SUDAH kepalang angka 17.8.45 melembaga dalam tubuh bangsa
Indonesia. Dan kali ini Panitia Daerah HUT Kemerdekaan RI ke-33
tampaknya tak ingin ketinggalan untuk mendompleng angka keramat
itu. Hanya bentuknya berupa lomba lari 8 km, 17 km dan 45 km,
yang akan berlangsung pada hari Minggu pagi 30 Juli dengan
tempat start dan finish di Monas.
Sudah barang tentu nomor perlombaan itu memperlihatkan ciri
khas. 8 km yang sama dengan 5 mil berlaku untuk wanita, anak di
bawah 12 tahun dan pria 40 tahun ke atasi 17 km untuk umum dan
45 km untuk mereka yang diseleksi Panitia.
Kebutuhan Sehari-hari
Sekedar bekal bagi peserta yang telah mendaftarkan diri
rute-rute ke-tiga nomor itu diatur sebagai berikut: 8 kn start
dari Monas terus melintasi sepanjang Jalan Thamrin, naik ke
jembatan Setiabudi dan berputar kembali di depan Hotel Sahid
Jaya dan terus kembali ke Monas. 17 km: Monas -- Semanggi --
putar di CSW -- Semanggi -- Monas. Untuk kedua nomor ini
perlombaan dilepas tepat pada jam 7 pagi. Untuk nomor 45 km yang
lebih populer disebut Proklamaton, rute ditempuh sebagai
berikut: Monas -- Semanggi -- ke kiri menuju Pancoran -- putar
di Cawang -- Pancoran -- terus ke Bunderan Grogol -- Angke --
putar di Bandengan -- Angke -- Grogol Semanggi -- Monas.

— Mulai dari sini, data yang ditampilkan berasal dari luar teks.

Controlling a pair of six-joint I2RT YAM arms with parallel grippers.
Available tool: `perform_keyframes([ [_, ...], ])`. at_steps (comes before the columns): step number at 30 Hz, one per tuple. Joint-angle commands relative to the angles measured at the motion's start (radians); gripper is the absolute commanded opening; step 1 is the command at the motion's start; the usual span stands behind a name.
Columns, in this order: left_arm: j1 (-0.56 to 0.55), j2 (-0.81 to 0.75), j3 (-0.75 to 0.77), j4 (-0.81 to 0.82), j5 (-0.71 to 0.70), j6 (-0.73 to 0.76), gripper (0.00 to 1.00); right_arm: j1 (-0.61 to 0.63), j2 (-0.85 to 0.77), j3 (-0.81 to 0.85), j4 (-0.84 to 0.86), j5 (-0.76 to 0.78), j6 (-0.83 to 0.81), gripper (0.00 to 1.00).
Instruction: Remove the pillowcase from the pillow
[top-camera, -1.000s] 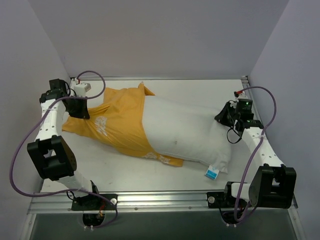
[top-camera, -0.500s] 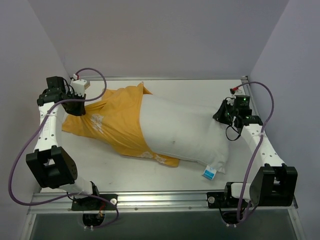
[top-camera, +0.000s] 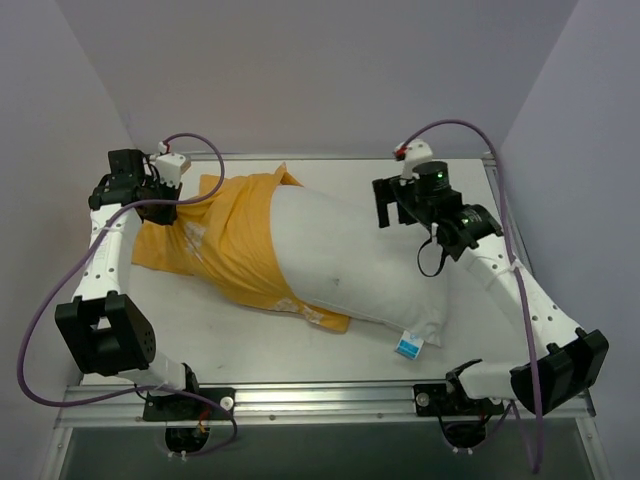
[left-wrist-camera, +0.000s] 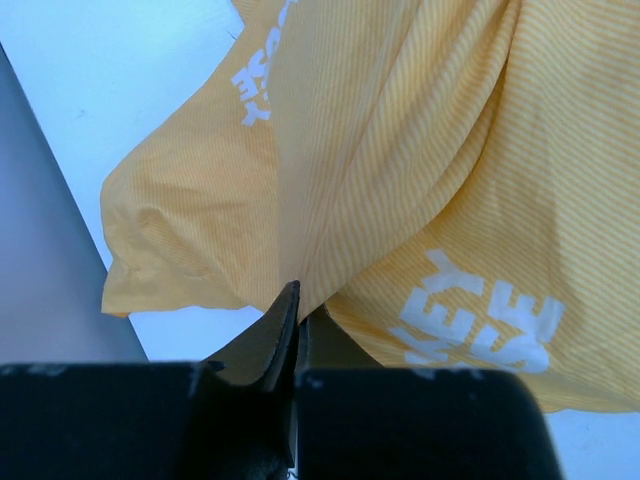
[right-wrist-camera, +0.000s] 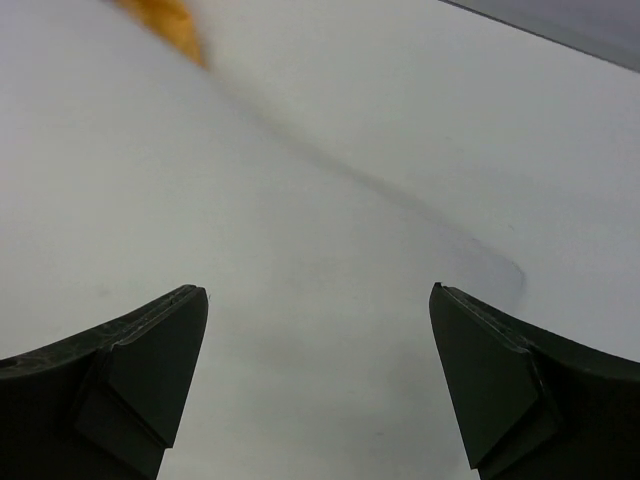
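The white pillow (top-camera: 350, 260) lies slantwise across the table, with its left third still inside the orange pillowcase (top-camera: 235, 240). My left gripper (top-camera: 165, 210) is at the pillowcase's far-left end. In the left wrist view the left gripper (left-wrist-camera: 297, 300) is shut on a pinched fold of the striped orange pillowcase (left-wrist-camera: 420, 150), whose white lettering shows. My right gripper (top-camera: 392, 212) hovers over the pillow's far right part. In the right wrist view the right gripper (right-wrist-camera: 318, 300) stands wide open with nothing between its fingers, above the blurred white pillow (right-wrist-camera: 250, 220). An orange corner of the pillowcase (right-wrist-camera: 170, 20) shows beyond.
A small blue-and-white tag (top-camera: 407, 347) sticks out at the pillow's near right corner. Grey walls close in the table on the left, back and right. A metal rail (top-camera: 320, 400) runs along the near edge, and purple cables loop beside both arms.
My right gripper has let go of the pillow's right end, opened wide and swung up and left over the pillow. My left gripper has kept its grip, and the pillow has slid slightly left.
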Motion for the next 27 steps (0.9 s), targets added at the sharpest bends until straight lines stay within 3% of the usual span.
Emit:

Para
peserta dilepas tepat pada jam 5 pagi. Pelayanan khusus bagi
peserta Proklamaton setiap 5 km disediakan pos minum. Dan setiap
antara pos ada pengguyuran air. Untuk 17 km, pos minum terletak
di km 12 (Jembatan Semanggi arah ke Monas).
Tampaknya animo peserta lumayan. Seminggu menjelang penutupan
pendaftaran (28 Juli 1978) peserta Proklamaton tercatat 21
orang. Dari Jakarta dan Jawa Barat masing-masing 8 orang dan
Jawa Timur 5 orang. Peserta lari jarak jauh ini oleh PASI
(Persatuan Atletik Se-Indonesia) dikenakan pemeriksaan dulu,
supaya dapat menyelesaikan perlombaan dengan baik. Kalau tidak,
celaka! Untuk nomor 8 dan 17 km peserta baru mencapai sekitar
300 orang. Sehingga Pimpinan Perlombaan, Kusnan, perlu
menganjurkan kepada penggemar joggirg untuk segera mendaftarkan
diri, "agar tidak kehabisan tempat."
Ketekunan Panitia untuk menumbuhkan tradisi sehat pada momentum
yang tepat patut dipuji. Semula jarak jauh 45 km mendapat
tentangan dari berbagai kalangan, antara lain dari oknum KONI.
"Bisa mematikan atlit," katanya. Belum lagi yang
menyebut-nyebut almarhum Zaini dan Suyono yang dikaitkan
"meninggal karena lari". Hampir-hampir pendorong utama, ir.
Wardiman, mundur. Tapi syukurlah, para pendukung Lomba Lari
Proklamasi melihat dari segi partisipasi, bukan semata prestasi.
Orientasi pada prestasi malah yang bisa merusak atlit. Coba
bayangkan andaikata Sam Saud, juara 10 km lomba PASI yang
mencatat 33 menit 41,6 detik dipaksa melawan Henry Rono,
pemegang rekor dunia 10 km dengan waktu 27 menit sekian, bisa
modar bukan? Masih ingat Lomba Maraton 10 km Rw07 Kebon Kosong?
Panitia mentargetkan 10 km dalam waktu 20 menit. Tapi jangankan
mencapai target, yang masuk finish hanya 8 orang dari 157
peserta. Memangnya kita superman.
Larilah seenaknya. Tak kuat lari jalan pun boleh.